Searching for the Continental Congress in American Memory

The American Memory Collection at the Library of Congress website is a national treasure. And sometimes it’s a real pain.

Say you want to look up material on the Continental Congress. If you go to the “Browse Collections” page, you might spot the link under “Government, Law” for “Continental Congress.” But clicking on that link brings you to the collection for “Documents from the Continental Congress and the Constitutional Convention, 1774-1789,” which are the political broadsides printed and distributed in that period.

That “Continental Congress” link doesn’t offer the option of the “A Century of Lawmaking for a New Nation” page, which links to the official Journals of the Continental Congress and the useful Letters of Delegates to the Continental Congress, as well as later printed records of national legislatures.

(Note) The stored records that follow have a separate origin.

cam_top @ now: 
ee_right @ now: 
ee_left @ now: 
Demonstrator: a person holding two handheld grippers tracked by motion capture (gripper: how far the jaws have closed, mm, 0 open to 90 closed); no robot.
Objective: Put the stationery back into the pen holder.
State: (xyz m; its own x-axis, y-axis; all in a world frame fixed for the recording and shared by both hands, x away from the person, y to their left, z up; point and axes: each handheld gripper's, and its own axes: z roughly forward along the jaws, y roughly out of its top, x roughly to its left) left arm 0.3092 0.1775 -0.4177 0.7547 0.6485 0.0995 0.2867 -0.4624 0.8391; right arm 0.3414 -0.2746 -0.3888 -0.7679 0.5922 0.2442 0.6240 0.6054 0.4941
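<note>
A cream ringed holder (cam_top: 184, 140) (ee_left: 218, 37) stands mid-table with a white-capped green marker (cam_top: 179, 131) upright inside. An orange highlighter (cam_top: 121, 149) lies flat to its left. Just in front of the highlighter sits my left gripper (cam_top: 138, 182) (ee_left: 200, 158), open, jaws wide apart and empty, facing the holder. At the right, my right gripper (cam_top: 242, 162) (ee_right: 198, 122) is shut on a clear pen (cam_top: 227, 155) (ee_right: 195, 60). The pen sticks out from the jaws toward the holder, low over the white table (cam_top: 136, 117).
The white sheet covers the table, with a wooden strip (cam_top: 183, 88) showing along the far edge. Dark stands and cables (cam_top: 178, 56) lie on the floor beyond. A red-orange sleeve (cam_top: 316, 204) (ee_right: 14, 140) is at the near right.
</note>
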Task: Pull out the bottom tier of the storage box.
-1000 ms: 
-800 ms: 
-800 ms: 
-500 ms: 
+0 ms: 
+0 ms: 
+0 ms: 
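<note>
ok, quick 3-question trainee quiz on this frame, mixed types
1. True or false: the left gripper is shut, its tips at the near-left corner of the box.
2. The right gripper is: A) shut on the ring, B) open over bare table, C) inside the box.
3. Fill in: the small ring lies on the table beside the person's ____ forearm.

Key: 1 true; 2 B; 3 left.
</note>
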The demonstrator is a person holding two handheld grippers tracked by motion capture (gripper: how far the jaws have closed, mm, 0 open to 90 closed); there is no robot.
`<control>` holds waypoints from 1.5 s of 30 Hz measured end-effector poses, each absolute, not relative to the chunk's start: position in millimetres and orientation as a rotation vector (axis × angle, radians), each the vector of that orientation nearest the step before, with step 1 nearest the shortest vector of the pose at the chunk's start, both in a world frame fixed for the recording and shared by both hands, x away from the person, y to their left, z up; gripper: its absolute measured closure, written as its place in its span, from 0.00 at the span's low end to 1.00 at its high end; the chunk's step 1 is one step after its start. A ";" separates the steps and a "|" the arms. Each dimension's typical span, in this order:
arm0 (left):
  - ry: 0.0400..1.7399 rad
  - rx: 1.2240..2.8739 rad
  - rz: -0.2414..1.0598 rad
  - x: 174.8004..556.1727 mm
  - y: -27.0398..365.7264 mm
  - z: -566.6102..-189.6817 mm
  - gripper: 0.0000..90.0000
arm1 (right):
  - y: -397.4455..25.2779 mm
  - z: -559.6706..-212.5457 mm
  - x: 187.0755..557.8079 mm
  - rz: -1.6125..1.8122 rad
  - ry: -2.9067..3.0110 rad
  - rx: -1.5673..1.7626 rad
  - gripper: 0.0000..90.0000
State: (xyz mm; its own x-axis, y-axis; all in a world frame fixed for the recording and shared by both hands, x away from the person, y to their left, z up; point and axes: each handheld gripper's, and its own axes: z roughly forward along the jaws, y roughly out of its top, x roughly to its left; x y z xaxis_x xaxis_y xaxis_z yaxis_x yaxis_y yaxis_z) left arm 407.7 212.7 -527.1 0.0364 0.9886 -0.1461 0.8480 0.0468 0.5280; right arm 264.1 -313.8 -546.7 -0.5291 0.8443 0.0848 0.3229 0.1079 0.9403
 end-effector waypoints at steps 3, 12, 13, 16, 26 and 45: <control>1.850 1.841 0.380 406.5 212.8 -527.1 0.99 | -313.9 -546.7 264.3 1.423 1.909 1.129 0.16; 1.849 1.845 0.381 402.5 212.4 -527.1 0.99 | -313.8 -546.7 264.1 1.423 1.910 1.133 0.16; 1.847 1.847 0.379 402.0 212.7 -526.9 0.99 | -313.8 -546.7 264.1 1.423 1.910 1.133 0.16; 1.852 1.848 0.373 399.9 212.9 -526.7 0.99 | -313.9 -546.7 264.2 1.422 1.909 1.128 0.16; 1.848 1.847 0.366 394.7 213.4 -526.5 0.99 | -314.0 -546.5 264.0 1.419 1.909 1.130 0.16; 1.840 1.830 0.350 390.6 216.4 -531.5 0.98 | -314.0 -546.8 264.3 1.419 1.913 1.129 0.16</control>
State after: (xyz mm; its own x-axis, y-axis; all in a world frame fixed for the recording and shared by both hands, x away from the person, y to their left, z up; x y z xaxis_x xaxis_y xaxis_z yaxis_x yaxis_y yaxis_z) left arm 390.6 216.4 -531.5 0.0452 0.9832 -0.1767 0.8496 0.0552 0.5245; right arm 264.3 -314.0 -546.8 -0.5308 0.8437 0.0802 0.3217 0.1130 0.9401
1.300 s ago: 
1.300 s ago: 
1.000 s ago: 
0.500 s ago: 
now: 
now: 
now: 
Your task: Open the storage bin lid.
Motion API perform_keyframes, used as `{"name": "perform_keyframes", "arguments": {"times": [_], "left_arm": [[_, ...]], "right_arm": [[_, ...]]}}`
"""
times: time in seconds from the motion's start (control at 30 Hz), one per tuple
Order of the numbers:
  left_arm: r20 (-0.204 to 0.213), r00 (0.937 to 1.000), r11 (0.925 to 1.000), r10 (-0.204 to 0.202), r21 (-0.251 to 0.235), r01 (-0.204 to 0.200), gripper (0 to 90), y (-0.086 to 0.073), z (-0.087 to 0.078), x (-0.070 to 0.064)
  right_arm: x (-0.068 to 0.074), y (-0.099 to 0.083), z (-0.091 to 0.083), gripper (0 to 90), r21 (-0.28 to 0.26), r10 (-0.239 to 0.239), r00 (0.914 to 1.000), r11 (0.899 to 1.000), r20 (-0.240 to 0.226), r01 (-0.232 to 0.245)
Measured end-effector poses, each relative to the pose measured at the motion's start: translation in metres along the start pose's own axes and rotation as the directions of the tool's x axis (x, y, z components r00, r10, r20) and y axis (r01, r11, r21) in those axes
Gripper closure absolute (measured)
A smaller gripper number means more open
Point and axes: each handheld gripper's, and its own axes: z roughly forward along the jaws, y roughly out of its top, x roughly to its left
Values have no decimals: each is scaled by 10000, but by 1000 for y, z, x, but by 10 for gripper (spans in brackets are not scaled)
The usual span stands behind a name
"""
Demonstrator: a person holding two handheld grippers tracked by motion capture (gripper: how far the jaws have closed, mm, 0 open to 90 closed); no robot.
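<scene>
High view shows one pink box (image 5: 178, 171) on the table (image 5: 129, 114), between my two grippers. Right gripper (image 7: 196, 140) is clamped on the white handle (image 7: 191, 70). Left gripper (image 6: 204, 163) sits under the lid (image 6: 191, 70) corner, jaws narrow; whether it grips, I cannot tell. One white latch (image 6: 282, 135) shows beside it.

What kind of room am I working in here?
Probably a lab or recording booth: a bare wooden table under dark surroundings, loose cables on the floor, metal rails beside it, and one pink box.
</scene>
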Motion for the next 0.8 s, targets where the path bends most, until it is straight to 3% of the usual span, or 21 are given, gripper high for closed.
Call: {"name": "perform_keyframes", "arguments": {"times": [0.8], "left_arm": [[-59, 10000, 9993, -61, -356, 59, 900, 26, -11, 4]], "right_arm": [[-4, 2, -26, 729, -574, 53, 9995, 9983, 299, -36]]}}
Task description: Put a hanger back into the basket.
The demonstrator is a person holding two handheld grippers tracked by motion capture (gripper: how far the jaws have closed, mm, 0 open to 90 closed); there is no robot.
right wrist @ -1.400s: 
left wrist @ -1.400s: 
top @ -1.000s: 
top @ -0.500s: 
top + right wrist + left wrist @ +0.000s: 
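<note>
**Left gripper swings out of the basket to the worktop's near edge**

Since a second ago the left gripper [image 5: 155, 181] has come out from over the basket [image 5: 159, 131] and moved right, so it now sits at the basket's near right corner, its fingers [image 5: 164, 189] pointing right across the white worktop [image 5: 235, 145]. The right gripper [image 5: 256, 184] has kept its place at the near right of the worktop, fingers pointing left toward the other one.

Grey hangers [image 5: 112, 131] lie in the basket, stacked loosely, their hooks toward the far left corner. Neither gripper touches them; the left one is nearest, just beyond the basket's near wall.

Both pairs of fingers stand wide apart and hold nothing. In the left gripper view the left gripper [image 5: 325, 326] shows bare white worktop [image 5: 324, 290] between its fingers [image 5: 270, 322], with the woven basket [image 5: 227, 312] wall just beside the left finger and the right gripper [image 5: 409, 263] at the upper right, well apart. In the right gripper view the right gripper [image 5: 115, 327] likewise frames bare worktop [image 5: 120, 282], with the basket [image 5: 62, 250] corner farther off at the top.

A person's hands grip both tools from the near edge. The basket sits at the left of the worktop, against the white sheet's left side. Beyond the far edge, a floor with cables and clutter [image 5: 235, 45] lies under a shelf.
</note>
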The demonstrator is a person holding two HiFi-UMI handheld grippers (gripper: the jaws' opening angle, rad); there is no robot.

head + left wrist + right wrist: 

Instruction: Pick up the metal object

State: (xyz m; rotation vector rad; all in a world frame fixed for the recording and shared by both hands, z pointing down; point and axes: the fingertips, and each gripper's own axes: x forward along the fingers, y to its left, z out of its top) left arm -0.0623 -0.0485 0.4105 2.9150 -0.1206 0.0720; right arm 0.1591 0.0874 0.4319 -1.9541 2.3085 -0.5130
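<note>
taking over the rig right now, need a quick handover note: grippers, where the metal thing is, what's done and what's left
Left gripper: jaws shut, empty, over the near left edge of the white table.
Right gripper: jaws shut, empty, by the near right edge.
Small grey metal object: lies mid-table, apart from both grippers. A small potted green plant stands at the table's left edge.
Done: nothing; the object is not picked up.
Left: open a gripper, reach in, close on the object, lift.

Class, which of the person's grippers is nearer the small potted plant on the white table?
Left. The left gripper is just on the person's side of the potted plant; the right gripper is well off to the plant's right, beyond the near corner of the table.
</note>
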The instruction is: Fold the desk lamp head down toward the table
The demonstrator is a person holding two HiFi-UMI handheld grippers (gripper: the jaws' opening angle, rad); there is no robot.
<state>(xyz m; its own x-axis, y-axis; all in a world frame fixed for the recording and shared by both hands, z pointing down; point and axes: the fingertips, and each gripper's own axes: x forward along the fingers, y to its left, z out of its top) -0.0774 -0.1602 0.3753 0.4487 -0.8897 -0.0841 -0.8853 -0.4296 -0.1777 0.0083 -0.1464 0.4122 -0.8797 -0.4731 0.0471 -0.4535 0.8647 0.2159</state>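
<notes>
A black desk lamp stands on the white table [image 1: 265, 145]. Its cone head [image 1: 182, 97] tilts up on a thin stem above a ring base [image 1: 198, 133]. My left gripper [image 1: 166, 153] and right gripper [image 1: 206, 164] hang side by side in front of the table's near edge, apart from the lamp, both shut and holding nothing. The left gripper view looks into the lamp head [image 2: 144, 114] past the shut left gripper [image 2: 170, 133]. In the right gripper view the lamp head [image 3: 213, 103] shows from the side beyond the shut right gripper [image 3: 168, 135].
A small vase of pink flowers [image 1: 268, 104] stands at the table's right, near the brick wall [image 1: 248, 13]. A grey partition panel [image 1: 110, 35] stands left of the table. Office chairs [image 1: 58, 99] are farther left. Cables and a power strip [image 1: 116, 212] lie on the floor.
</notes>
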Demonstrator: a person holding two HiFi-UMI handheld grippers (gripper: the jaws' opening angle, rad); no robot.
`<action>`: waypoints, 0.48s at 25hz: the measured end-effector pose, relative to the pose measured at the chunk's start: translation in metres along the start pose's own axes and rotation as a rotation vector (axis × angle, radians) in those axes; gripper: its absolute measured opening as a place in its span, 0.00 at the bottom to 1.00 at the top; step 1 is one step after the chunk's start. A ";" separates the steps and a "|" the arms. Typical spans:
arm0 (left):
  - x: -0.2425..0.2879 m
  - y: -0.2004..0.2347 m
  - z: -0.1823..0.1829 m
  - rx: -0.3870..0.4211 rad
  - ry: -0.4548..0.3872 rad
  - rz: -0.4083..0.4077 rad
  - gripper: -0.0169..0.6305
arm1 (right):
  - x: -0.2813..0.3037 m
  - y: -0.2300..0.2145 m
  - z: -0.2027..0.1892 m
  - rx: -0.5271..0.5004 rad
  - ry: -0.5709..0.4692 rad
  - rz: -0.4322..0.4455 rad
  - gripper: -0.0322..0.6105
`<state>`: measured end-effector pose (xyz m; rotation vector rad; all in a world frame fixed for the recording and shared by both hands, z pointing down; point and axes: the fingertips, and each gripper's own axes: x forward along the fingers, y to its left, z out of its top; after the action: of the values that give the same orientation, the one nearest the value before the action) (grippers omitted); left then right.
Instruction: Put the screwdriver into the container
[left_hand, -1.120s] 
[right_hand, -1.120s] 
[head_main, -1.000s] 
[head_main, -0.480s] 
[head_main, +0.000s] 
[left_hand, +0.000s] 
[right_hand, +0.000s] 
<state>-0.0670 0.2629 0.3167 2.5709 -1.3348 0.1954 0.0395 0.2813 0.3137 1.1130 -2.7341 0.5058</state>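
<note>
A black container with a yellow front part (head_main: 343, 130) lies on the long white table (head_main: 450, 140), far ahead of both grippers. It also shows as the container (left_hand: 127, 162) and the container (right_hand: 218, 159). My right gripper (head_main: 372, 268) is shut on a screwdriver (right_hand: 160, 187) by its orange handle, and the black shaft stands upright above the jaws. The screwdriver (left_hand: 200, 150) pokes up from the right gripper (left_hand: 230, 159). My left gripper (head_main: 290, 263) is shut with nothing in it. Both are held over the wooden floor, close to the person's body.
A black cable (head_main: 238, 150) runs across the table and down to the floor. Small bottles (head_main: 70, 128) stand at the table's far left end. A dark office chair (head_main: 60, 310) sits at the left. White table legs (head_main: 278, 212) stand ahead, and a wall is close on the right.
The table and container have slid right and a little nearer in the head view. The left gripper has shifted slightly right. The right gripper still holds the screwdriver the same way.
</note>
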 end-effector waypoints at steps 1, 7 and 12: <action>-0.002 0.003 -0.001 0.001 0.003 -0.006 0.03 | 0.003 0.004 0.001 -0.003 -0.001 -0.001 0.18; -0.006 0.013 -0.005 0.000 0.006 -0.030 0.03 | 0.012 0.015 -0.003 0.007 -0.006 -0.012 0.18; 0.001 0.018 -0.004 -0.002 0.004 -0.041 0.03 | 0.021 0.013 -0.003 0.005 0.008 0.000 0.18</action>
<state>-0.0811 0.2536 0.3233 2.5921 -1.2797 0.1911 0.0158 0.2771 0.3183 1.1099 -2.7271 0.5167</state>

And that’s not the end of the fun. Let’s say you want to read about what happened in the Congress on a certain day. Ask to “Browse” the Journals of the Continental Congress, choose the appropriate volume or year, and the site offers you:
  • the text of the first page of the printed volume,
  • the first contents page of that volume, or
  • the index for that volume.
Only by clicking onto a page and choosing the “Navigator” link underneath its text will you find a handy date-by-date navigator for your chosen volume of the Journals. And you might discover that the Congress was careful about keeping controversies and disagreements out of its official records.

So let’s try browsing the Letters of Delegates, which report more gossip. Each volume will give you a chronological stack of letters with no dates at all. You have to click randomly and then probe up and down to home in on a particular date.

Once you’ve found a letter from a particular date, or a Journals entry, there’s usually a handy “link to date-related documents”—other items created on that same date within that part of the American Memory collection. That can take you over to the other collection, for example.

Again, this mass of information, freely available and fully searchable, is a national treasure. But you have to learn its quirks and how to get around them.